For the State Journal

HUNTINGTON – A long-time downtown eyesore, the Huntington City Hall Annex, is coming down.

Demolition of the once-elegant structure in the 800 block of 5th Avenue began April 27 and is expected to take two weeks. Once the building is down and the debris cleared, the property will become a parking lot for a nearby condo complex.

The three-story building was known as the Fifth Avenue Arcade when Huntington businessman Walter Lewis Sr. had it built in 1925 as a companion to his Lewis Arcade on 4th Avenue. Lewis, who died in 1970, owned a regional chain of furniture stores and had extensive real estate investments in Huntington.

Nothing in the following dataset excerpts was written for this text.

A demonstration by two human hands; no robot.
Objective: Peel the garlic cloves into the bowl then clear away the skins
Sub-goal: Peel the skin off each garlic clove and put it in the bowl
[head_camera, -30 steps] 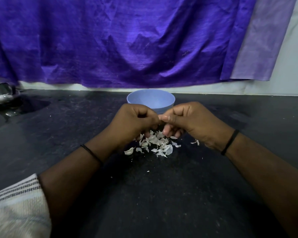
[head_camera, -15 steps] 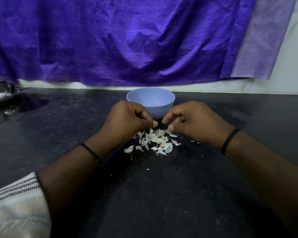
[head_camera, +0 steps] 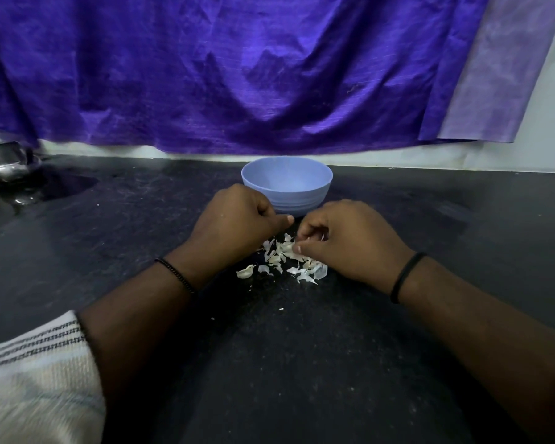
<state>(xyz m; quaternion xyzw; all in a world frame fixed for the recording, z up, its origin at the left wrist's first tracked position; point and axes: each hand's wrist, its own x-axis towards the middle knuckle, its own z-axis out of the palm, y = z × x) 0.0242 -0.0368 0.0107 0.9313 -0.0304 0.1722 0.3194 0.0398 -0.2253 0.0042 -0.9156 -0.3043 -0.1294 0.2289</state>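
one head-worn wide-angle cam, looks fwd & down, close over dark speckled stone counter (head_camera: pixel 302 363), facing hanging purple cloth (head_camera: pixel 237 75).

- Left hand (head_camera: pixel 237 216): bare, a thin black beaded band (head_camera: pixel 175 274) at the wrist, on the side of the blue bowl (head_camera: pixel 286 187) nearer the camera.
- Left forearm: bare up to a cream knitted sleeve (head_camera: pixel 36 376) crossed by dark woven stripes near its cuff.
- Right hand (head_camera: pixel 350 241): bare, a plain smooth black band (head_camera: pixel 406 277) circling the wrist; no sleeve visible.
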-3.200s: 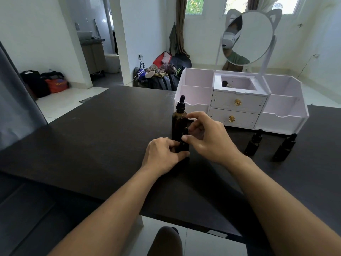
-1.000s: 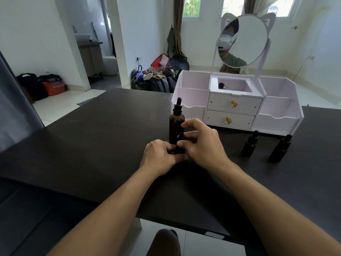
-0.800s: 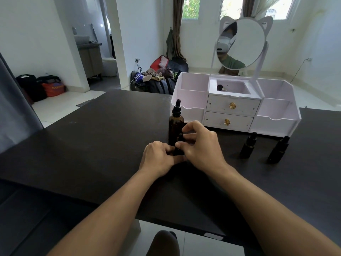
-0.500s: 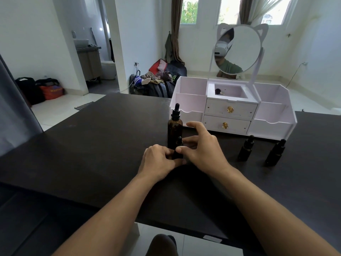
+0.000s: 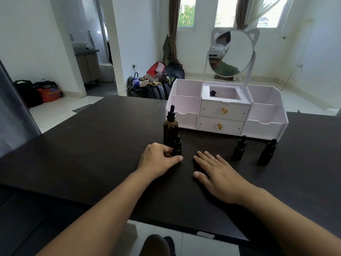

In its early years, the building housed offices for doctors and lawyers, as well as an upscale beauty parlor and even a U.S. Army recruiting station. When Polan Realty Corp. purchased the building in 1946, the U.S. Veterans Administration was the primary tenant. In 1960, workers in John F. Kennedy's successful presidential primary campaign used some of the building's offices

Polan Realty acquired the structure, renamed it the Polan Building and drastically altered its appearance. The building's original marquee was removed and a modern facade constructed.

The building stood only a few yards from nearby Huntington City Hall and so, when the city needed additional office space in the 1970s, it purchased the structure and re-named it the City Hall Annex. Over the next 20 years, it housed a variety of city offices but also fell into serious disrepair. In 1999, safety concerns forced its closure.

In recent years, the city attempted to interest developers in rehabilitating the once-proud building but found no takers.

Developer Shane Radcliff purchased the building from the city for $100,000 late last year and announced he would demolish it and use the property for the condo complex he's developing across the alley at 831 4th Avenue. Radcliff is revamping the former O.J. Morrison department store building, built in 1919, into 11 loft-style condos and first-floor retail space.